Reputation: 55
I want to create a simple SwiftUI app that uses FireStore and has a collection "recipes" and a collection "users" for user specific data. In the users collection, I want to add a document for every user that holds a sub-collection with the favourite recipes of the user.
On the client side, I am using something like this for the user data:
import FirebaseFirestoreSwift
import Foundation
struct Account: Codable {
@DocumentID var id: String?
var favoriteRecipes = Set<Recipe>()
}
Now if I write the document to firebase using the Codable support, it creates a Map for the set of recipes (which is fine I guess, I just want to have it another way).
So I obviously can handle the sub-collection "manually" and use it like any other stand-alone collection.
Nevertheless, I am wondering if there is some sort of "Best-Practice" for handling sub-collections in Firebase with Codable in Swift?
Thanks a lot!
Upvotes: 1
Views: 2029
Reputation: 7254
There are two parts to your question. Let me try to answer them individually.
Any attribute on a Codable
struct will be mapped against the respective attribute on a Firestore document (you have some influence over thus by using the CodingKeys
enum - see this article.
Nested types will be mapped to dictionaries on the document, whereas arrays and other sequences will be mapped to arrays on the document.
In order to retrieve a sub-collection of a document, you will need to perform a separate fetch request. Firestore doesn't support fetching a nested tree of documents/sub-collections on the client. It's a different story on the server, though. Check out Renaud's article to learn more about this.

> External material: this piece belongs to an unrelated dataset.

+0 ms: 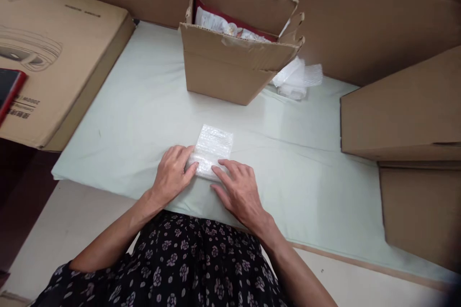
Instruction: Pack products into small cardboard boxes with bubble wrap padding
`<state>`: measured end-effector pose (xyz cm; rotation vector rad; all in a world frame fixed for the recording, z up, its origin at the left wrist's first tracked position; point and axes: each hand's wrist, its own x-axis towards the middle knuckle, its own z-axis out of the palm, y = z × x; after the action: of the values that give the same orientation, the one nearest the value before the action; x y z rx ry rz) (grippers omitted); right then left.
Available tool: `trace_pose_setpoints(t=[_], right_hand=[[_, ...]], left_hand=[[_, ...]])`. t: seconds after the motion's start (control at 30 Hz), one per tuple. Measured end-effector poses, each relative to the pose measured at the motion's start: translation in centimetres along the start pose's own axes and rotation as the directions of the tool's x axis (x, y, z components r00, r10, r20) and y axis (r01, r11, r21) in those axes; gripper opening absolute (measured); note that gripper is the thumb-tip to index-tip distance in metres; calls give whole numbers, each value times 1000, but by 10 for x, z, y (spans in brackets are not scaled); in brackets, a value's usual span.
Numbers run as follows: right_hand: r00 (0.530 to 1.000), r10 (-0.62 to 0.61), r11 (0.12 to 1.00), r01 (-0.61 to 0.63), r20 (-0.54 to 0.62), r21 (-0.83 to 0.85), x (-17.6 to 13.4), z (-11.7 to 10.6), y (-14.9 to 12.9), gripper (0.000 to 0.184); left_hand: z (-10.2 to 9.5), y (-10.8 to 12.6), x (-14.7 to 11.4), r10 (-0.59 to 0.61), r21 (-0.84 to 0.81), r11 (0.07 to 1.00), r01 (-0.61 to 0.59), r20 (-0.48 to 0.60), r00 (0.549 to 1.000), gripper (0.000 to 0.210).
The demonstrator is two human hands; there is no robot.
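A folded piece of clear bubble wrap point(212, 146) lies flat on the cloth-covered table point(306, 177), close to its front edge. My left hand point(173, 172) grips the left edge of the wrap, its thumb at the near corner and its fingers along the side. On the near right part rest the index and middle fingertips of my right hand point(237, 189); its fingers are spread and the thumb is apart. Whether anything is folded inside the wrap I cannot tell.
An upright cardboard box point(230, 67) with its top open holds white packets. Behind its right side lies crumpled bubble wrap point(297, 79). A large printed carton point(72, 57) is at left, with a red-edged dark object point(10, 88) on it. More cardboard boxes point(399, 110) stand at right.
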<state>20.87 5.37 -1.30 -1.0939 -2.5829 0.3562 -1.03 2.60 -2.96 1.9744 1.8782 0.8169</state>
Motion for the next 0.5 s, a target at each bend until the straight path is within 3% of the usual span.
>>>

For any user=specific data, I would recommend one of the following two ways to structure your data:
In this scenario, we have one top-level collection users
, which contains documents for all your users (let Firestore auto-generate the document IDs for you, and store Firebase Auth's user ID as an attribute on the respective user
document.
/(root)
+ users <-- (collection)
+ 0FABQ...RiGg <-- (user document)
- uid: "6ZPt...BLiK3fnl2" <-- (Firebase Auth user ID)
- name: "Johnny Appleseed" <-- (attribute)
+ recipes (collection) <-- (sub-collection)
+ A69EF...4EFA <-- (recipe document)
- name: "Scones" <-- (attribute)
+ FCED...12D5 <-- (another user document)
You can then use the user's ID (from Firebase Auth) to query all the user's recipes.
In this scenario, we have two top-level collections: one for all your users, and another one for all the recipes. In order to distinguish a user's recipes, each recipe doc has a uid
attribute which contains the respective user's user ID:
/(root)
+ users <-- (collection)
+ 0FABQ...RiGg <-- (user document)
- uid: "6ZPt...BLiK3fnl2" <-- (Firebase Auth user ID)
- name: "Johnny Appleseed" <-- (attribute)
+ FCED...12D5 <-- (another user document)
+ recipes (collection) <-- (collection)
+ A69EF...4EFA <-- (recipe document)
- uid: "6ZPt...BLiK3fnl2" <-- (Firebase Auth user ID)
- name: "Scones" <-- (attribute)
To retrieve a user's recipes, you query all recipes and filter for the ones that match the user ID of the currently signed in user.